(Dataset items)
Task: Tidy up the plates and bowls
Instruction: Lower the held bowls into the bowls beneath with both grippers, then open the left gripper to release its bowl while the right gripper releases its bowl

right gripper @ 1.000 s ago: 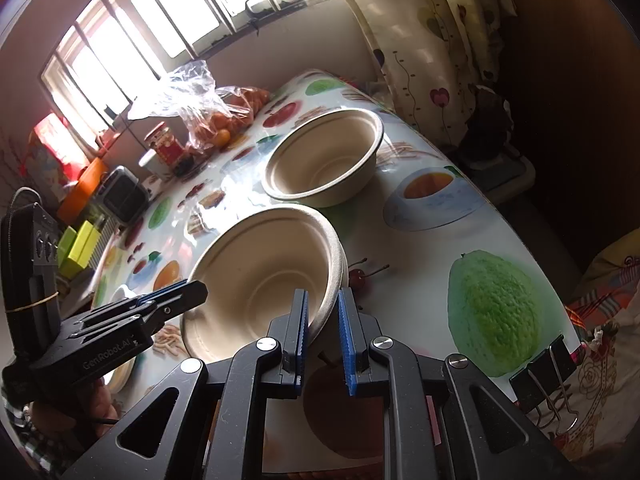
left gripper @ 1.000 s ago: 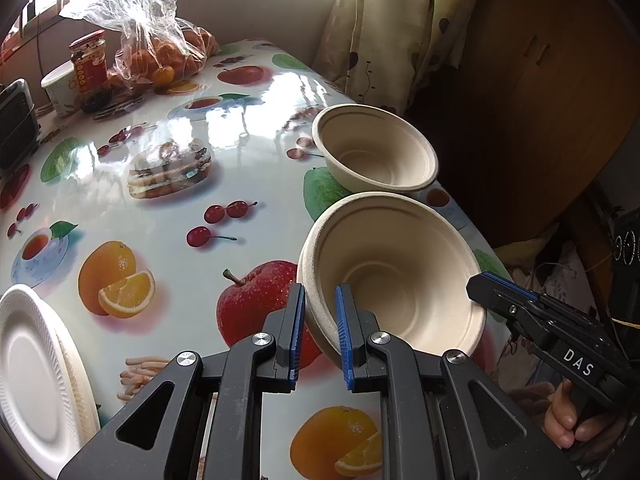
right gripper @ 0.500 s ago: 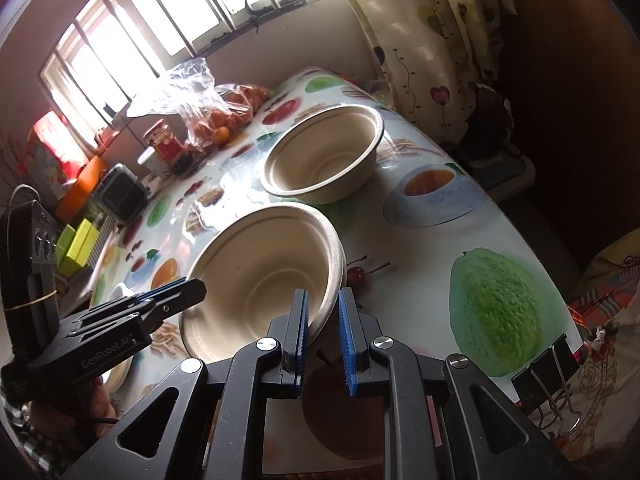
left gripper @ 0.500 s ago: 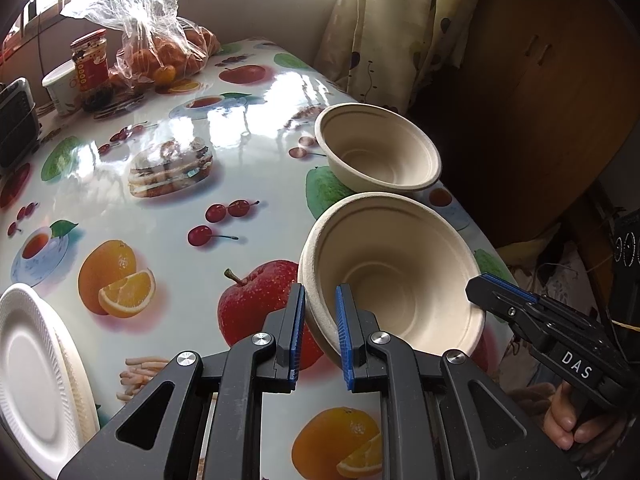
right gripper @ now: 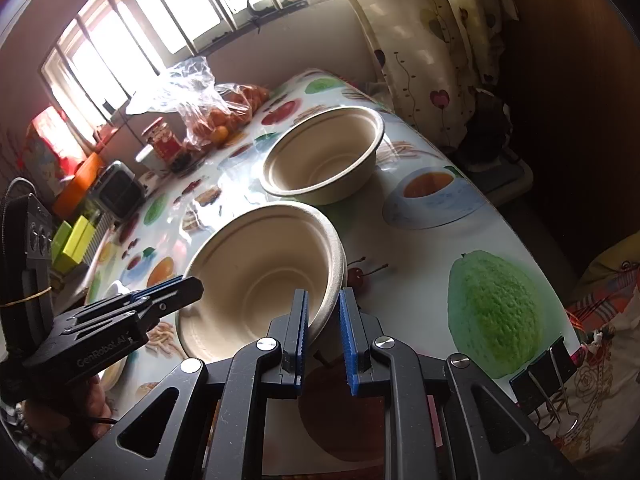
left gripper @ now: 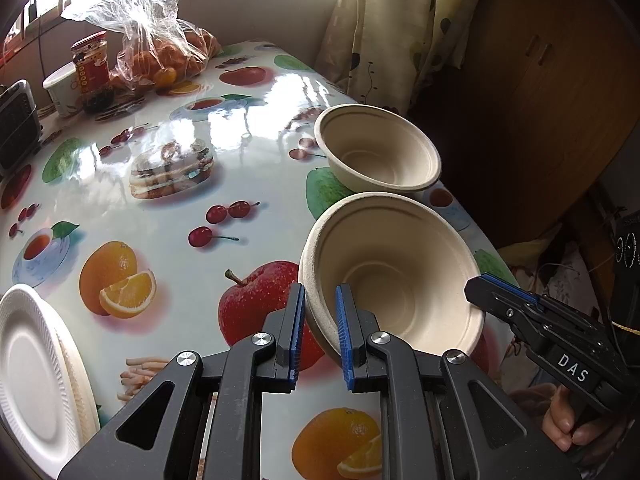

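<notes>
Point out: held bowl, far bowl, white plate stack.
held bowl (left gripper: 400,264), left wrist view, inner wall.
far bowl (left gripper: 380,148), left wrist view, inner wall.
white plate stack (left gripper: 28,364), left wrist view, top plate's centre.

A glossy fruit-printed tabletop (left gripper: 168,216) carries a clear plastic bag of oranges (left gripper: 160,52) at its far end, with a red-labelled jar (left gripper: 91,65) and a white paper cup (left gripper: 61,88) just beside it. A cream heart-patterned curtain (right gripper: 424,40) hangs by the barred window (right gripper: 160,20). Black binder clips (right gripper: 540,384) grip the tabletop's near edge.
</notes>
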A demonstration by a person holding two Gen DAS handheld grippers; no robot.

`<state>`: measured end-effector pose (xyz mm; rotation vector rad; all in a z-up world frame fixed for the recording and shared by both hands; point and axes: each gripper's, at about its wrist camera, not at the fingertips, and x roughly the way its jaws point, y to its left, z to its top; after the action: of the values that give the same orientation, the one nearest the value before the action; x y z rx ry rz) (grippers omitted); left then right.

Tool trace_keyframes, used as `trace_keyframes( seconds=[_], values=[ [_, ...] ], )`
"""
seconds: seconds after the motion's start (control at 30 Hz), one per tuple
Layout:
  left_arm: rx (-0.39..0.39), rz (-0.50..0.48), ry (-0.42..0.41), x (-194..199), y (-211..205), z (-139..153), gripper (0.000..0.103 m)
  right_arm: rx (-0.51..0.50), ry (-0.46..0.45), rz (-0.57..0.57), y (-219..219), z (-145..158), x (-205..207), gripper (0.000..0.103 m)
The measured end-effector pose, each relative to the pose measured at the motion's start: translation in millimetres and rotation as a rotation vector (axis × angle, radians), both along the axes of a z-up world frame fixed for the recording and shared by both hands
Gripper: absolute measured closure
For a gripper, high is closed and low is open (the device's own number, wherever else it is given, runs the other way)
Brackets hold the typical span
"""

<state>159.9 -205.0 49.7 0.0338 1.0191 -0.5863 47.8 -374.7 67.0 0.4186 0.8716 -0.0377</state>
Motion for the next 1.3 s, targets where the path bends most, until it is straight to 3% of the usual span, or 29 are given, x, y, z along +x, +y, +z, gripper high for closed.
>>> trace_keyframes(
  seconds=[1.13,1.3],
  values=[
    [0.011,-0.009,-0.004,-0.7,-3.4,-2.1,0.076,-0.006,-0.001,0.000,0.2,0.3,0.5,0.086],
    [0.015,-0.007,-0.002,-1.5,-3.4,-2.4,0.072,-0.007,0.003,0.002,-0.6,-0.5,2.5,0.077]
  ],
)
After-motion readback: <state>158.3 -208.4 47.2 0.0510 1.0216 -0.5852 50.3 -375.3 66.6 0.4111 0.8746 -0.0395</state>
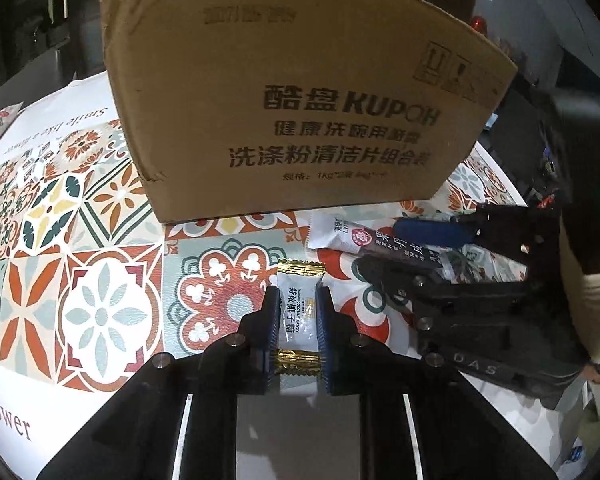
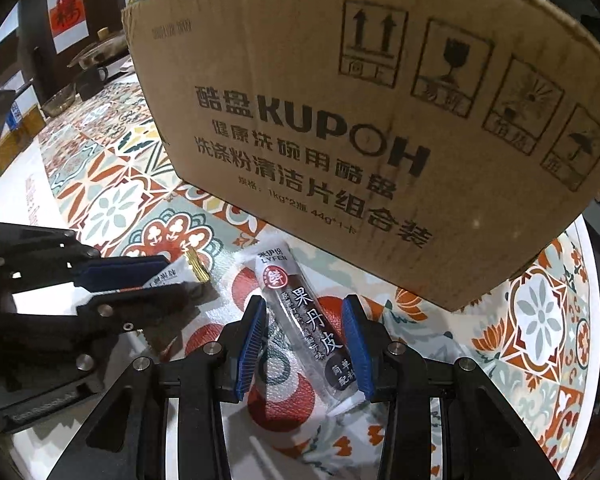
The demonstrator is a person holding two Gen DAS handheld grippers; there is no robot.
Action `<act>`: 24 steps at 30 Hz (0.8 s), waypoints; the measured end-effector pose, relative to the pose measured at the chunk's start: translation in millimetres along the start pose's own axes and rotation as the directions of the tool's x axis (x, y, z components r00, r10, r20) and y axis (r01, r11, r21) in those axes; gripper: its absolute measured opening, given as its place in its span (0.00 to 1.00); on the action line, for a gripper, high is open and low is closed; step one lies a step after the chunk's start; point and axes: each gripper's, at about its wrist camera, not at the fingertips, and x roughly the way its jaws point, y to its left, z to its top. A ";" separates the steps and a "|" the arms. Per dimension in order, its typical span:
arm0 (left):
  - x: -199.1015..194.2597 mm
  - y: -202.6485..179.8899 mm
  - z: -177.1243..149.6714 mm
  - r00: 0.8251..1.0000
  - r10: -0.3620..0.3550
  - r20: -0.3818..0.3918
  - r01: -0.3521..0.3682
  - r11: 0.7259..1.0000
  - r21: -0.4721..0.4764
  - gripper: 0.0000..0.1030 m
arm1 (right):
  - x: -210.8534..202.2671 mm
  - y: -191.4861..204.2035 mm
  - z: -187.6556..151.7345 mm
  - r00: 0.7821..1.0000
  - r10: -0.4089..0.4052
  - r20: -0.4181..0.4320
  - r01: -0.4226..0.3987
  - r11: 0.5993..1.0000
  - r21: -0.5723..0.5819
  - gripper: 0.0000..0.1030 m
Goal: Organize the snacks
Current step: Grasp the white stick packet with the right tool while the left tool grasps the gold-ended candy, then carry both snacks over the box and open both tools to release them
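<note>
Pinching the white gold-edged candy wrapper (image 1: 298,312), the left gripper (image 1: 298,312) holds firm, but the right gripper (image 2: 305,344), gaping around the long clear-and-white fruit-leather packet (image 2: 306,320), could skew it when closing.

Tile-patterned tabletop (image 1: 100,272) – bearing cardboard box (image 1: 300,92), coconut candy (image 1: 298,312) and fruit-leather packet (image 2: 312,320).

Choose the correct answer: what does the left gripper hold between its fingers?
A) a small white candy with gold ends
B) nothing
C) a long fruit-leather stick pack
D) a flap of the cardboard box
A: in the left wrist view, the left gripper has its blue pads pressed on both sides of the small white candy with gold ends.
</note>
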 end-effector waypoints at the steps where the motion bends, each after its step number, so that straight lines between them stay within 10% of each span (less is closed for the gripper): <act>1: -1.1 0.6 -0.2 1.000 -0.001 0.002 0.001 1.000 -0.004 0.18 | 1.9 -0.1 -0.2 1.000 0.004 -0.010 -0.004 1.000 0.005 0.39; 7: -6.7 8.2 -2.1 1.000 -0.003 0.001 0.003 0.999 -0.040 0.18 | -1.3 -4.3 -2.4 1.000 0.005 -0.016 -0.004 0.999 0.053 0.20; 24: -86.6 -1.1 -11.5 0.998 -0.005 0.070 0.007 1.000 -0.031 0.18 | -71.6 9.3 -46.3 0.995 -0.018 0.094 -0.016 0.935 0.355 0.19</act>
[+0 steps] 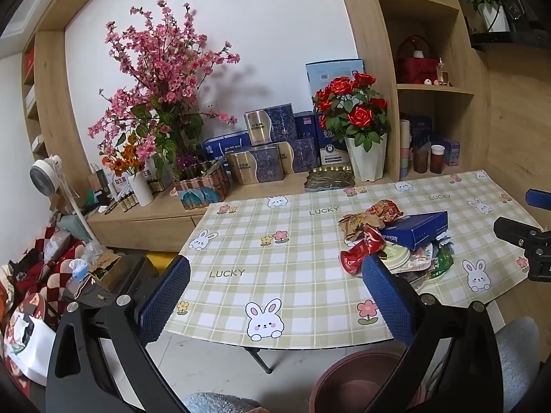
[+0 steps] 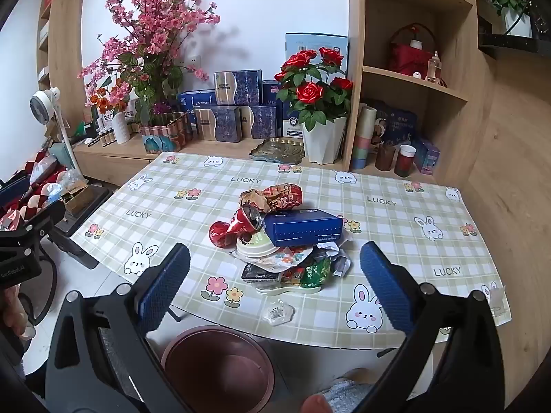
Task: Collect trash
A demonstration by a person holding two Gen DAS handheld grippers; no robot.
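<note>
Item: trash pile, mid-table, on checked cloth.

Contents, far to near:
- crumpled wrapper, far side of the pile.
- crushed red can, left side, mouth facing the camera, lying on the cloth.
- blue box, flat on top, resting on a white lid and wrappers.
- green packet and a black one beside it, near edge, on a pale tray.
- clear film scrap, apart from the pile, near the table edge.

Receptacle: brown bin on the floor, just under the near table edge, open mouth up, apparently empty.

Tools:
- right gripper: jaws spread wide, nothing between them, hovering short of the pile, angled down at it.
- left gripper: jaws likewise wide, empty, over bare cloth left of the pile.

Status: nothing appears collected yet; first pick pending.

Handling notes (judgement): take the top and outer pieces first. The box is rigid and suits a grip across its narrow sides. The can is likely to roll, so close across its crushed waist. Thin wrappers need pinching at a raised fold, not pressing flat. Lift clear before swinging back, so loose pieces underneath are not dragged off the edge. Release low over the bin mouth. The film scrap may be slippery; leave it till last.
</note>
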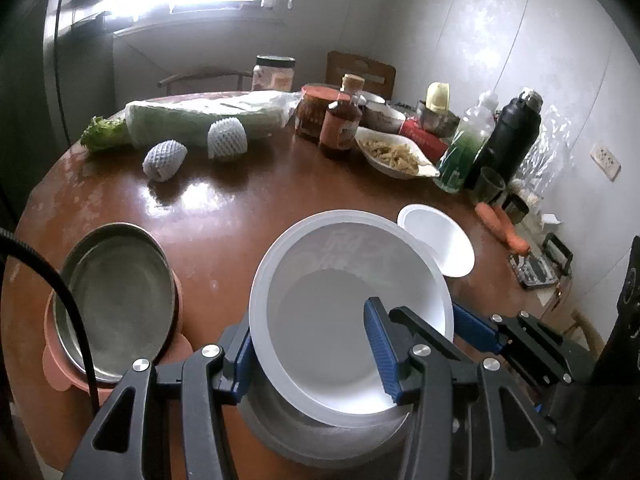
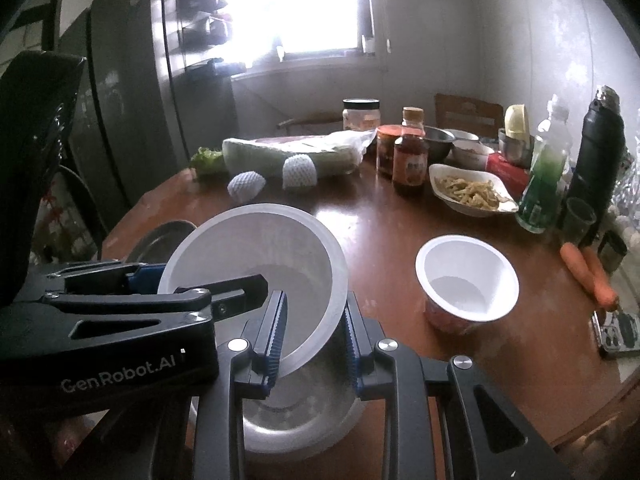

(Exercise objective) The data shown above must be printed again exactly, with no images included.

(Response for this exercise)
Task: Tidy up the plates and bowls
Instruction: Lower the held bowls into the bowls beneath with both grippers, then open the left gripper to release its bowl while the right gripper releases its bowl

right gripper @ 1.000 s ago: 
left gripper @ 1.000 s ago: 
right gripper @ 0.500 s ago: 
left gripper @ 0.500 s ago: 
right gripper @ now: 
left gripper @ now: 

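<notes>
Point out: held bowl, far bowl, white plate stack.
held bowl (left gripper: 400,264), left wrist view, inner wall.
far bowl (left gripper: 380,148), left wrist view, inner wall.
white plate stack (left gripper: 28,364), left wrist view, top plate's centre.

A glossy fruit-printed tabletop (left gripper: 168,216) carries a clear plastic bag of oranges (left gripper: 160,52) at its far end, with a red-labelled jar (left gripper: 91,65) and a white paper cup (left gripper: 61,88) just beside it. A cream heart-patterned curtain (right gripper: 424,40) hangs by the barred window (right gripper: 160,20). Black binder clips (right gripper: 540,384) grip the tabletop's near edge.
</notes>
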A demonstration by a person holding two Gen DAS handheld grippers; no robot.

`<state>`: measured end-effector pose (xyz mm; rotation vector rad; all in a z-up world frame fixed for the recording and shared by both hands; point and axes: each gripper's, at about its wrist camera, not at the fingertips, and x roughly the way its jaws point, y to its left, z to its top; after the action: of the values that give the same orientation, the one nearest the value before the action; x y z rx ry rz) (grippers omitted); left then right.

Tool trace_keyframes, used as `trace_keyframes( seconds=[_], values=[ [_, ...] ], )`
"""
seconds: seconds after the motion's start (control at 30 Hz), one per tuple
Layout:
  left_arm: rx (-0.39..0.39), rz (-0.50..0.48), ry (-0.42..0.41), x (-194..199), y (-211..205), z (-139..153), gripper (0.000..0.103 m)
  right_arm: rx (-0.51..0.50), ry (-0.46..0.45), rz (-0.57..0.57), y (-219..219), z (-145..158), x (-205..207), gripper (0.000..0.103 m)
The measured end-effector pose, each relative to the pose measured at the motion's start: translation in millimetres and rotation as a rotation vector (axis × angle, radians), both along the axes of a z-up world frame fixed for the recording and shared by both hands
Gripper: absolute measured closure
For a gripper, high is closed and low is open (the device's own number, wherever else it is given, runs the other way)
Brackets hold the typical span
"""

<state>159.9 -205.0 49.7 0.0338 1.0191 -0.5863 47.8 -374.7 67.0 0.4186 0.8716 -0.0377</state>
Motion for the next 1.3 s, targets where the path bends most, until it is straight to 3% of the usual span, or 29 are given, x, y, z along +x, +y, +z, gripper high for closed.
>>> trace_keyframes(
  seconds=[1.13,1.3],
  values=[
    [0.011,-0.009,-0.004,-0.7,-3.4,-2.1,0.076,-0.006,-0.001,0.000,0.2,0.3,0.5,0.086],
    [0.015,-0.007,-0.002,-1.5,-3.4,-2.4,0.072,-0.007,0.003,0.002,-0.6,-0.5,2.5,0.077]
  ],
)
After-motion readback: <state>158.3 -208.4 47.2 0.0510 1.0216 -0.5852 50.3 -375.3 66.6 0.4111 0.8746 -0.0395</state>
The demonstrator is a person holding two Gen DAS handheld grippers; there is no robot.
Action `<act>`: 24 steps at 30 Hz (0.8 s), waypoints; the measured end-effector pose, relative to the pose measured at the chunk's start: translation in millimetres along the start pose's own axes and rotation as the directions of the tool's x axis (x, y, z components r00, r10, r20) and y axis (r01, r11, r21) in those axes; gripper: its absolute measured opening, given as its place in its span (0.00 to 1.00); on the action line, for a gripper, high is open and low is closed; step one lies a step after the chunk's start; point and axes: each gripper's, at about its wrist camera, not at the fingertips, and x roughly the way its jaws point, y to its left, z to its top. A ";" separates the steps and a "|" the arms. Per dimension in order, its typical span:
arm0 (left):
  - x: -199.1015..194.2597 mm
  - y: -202.6485..179.8899 mm
  - z: -177.1243..149.6714 mm
  - r00: 0.8251..1.0000
  - r10: -0.3620..0.3550
  - r20: -0.3818..0.3918
  - r01: -0.3521..0.3682
  - r11: 0.7259..1.0000
  - r21: -0.4721..0.4764
  - gripper: 0.0000..0.1030 m
arm1 (right):
  - x: -210.8534..202.2671 mm
  - y: -191.4861..204.2035 mm
  - z: -187.6556..151.7345 mm
  - r00: 0.7821..1.0000
  - r10: -0.4089..0.4052
  - r20: -0.4181..0.4320
  - r01: -0.4226..0.3987
  - r11: 0.5993..1.0000
  - r21: -0.5723..0.5819
  - gripper: 0.0000..0.1030 m
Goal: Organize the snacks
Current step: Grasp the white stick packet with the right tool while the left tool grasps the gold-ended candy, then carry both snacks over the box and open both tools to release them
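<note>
Pinching the white gold-edged candy wrapper (image 1: 298,312), the left gripper (image 1: 298,312) holds firm, but the right gripper (image 2: 305,344), gaping around the long clear-and-white fruit-leather packet (image 2: 306,320), could skew it when closing.

Tile-patterned tabletop (image 1: 100,272) – bearing cardboard box (image 1: 300,92), coconut candy (image 1: 298,312) and fruit-leather packet (image 2: 312,320).

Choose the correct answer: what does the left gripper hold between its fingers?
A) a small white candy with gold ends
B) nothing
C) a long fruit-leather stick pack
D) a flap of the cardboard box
A: in the left wrist view, the left gripper has its blue pads pressed on both sides of the small white candy with gold ends.
</note>
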 end-effector waypoints at the steps where the motion bends, each after its step number, so that straight lines between them stay within 10% of each span (less is closed for the gripper): <act>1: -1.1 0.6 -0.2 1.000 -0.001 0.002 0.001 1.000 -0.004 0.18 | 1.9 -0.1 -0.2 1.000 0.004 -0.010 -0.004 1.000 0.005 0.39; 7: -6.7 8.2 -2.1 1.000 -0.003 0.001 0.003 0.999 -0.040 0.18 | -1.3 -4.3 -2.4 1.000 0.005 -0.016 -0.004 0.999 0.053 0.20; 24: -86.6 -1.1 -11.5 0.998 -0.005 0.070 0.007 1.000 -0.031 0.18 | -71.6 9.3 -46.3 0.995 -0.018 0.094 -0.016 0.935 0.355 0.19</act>
[+0 steps] 
[+0 steps] 
Task: Collect trash
A demonstration by a person holding two Gen DAS handheld grippers; no robot.
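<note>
Item: trash pile, mid-table, on checked cloth.

Contents, far to near:
- crumpled wrapper, far side of the pile.
- crushed red can, left side, mouth facing the camera, lying on the cloth.
- blue box, flat on top, resting on a white lid and wrappers.
- green packet and a black one beside it, near edge, on a pale tray.
- clear film scrap, apart from the pile, near the table edge.

Receptacle: brown bin on the floor, just under the near table edge, open mouth up, apparently empty.

Tools:
- right gripper: jaws spread wide, nothing between them, hovering short of the pile, angled down at it.
- left gripper: jaws likewise wide, empty, over bare cloth left of the pile.

Status: nothing appears collected yet; first pick pending.

Handling notes (judgement): take the top and outer pieces first. The box is rigid and suits a grip across its narrow sides. The can is likely to roll, so close across its crushed waist. Thin wrappers need pinching at a raised fold, not pressing flat. Lift clear before swinging back, so loose pieces underneath are not dragged off the edge. Release low over the bin mouth. The film scrap may be slippery; leave it till last.
</note>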

There's nothing left to add to the output.